During DFS, compute the sum of each child subtree including the current node. If a child's subtree sum modulo k is 0, it forms a valid component and can be detached, incrementing the component count. Continue propagating sums upward to correctly detect k-divisible components across the tree.

Return Maximum Components

After DFS traversal completes, the total number of detached valid subtrees plus one for the remaining tree gives the maximum number of k-divisible components. This ensures all splits are counted without double-counting nodes or missing valid component formations.

Complexity Analysis

Metric	Value
Time	O(n)
Space	O(n)

The DFS visits each node once and processes each edge once, resulting in O(n) time complexity. Storing tree adjacency and tracking DFS recursion uses O(n) space, including the recursion stack.

What Interviewers Usually Probe

• Check whether the sum of values in subtrees is divisible by k after each DFS call.
• Consider edge removal only when a subtree sum modulo k equals zero to maximize component count.
• Be mindful of tree rooting and parent-child relationships to avoid revisiting nodes.

Common Pitfalls or Variants

Common pitfalls

• Failing to propagate the correct modulo k sum from child to parent, causing undercounting components.
• Counting a subtree as a component before verifying its sum modulo k equals zero.
• Ignoring the necessity of rooting the tree to track parent-child relationships correctly during DFS.

Follow-up variants

• Modify the problem to find the maximum number of components divisible by a variable k for multiple queries.
• Allow negative node values and adjust DFS aggregation to handle negative modulo correctly.
• Compute minimum number of edges to remove instead of maximum components, which changes DFS decision logic.

FAQ

What is the main pattern used in Maximum Number of K-Divisible Components?

The problem uses binary-tree traversal and state tracking, specifically depth-first search to accumulate subtree sums and detect k-divisible components.

How do I handle the modulo k calculation in the DFS?

At each node, return the sum of its value plus child subtree sums modulo k.
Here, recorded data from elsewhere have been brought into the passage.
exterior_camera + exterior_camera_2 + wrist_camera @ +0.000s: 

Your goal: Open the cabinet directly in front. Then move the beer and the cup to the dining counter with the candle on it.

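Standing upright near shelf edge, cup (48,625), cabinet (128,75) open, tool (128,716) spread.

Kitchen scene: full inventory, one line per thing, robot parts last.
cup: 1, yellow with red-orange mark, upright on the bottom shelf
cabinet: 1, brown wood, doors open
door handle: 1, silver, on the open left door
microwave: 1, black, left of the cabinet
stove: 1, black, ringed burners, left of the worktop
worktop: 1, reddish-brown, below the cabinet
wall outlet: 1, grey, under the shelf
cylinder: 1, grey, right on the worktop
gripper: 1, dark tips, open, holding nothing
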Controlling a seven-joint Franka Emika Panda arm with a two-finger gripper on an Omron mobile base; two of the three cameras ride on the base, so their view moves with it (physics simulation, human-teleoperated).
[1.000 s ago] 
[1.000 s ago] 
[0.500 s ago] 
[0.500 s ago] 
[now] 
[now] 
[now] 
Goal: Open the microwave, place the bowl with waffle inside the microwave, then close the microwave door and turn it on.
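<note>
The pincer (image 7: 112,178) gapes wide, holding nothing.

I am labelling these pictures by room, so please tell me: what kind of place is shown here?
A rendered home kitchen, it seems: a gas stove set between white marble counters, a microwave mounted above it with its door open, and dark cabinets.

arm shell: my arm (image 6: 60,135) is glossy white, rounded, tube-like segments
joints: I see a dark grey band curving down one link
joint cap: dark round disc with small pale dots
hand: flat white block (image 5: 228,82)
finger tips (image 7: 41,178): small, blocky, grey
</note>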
If a child sum modulo k is zero, it counts as a valid component.

Can the tree be rooted at any node?

Yes, but rooting at node 0 simplifies DFS implementation and ensures consistent parent-child tracking for aggregation.

What if no edge removal yields k-divisible components?

In that case, the entire tree counts as a single component, since the sum of all nodes is guaranteed divisible by k.

What is the time complexity for this problem?

Using DFS, the time complexity is O(n) since each node and edge is processed exactly once, making it efficient for large trees.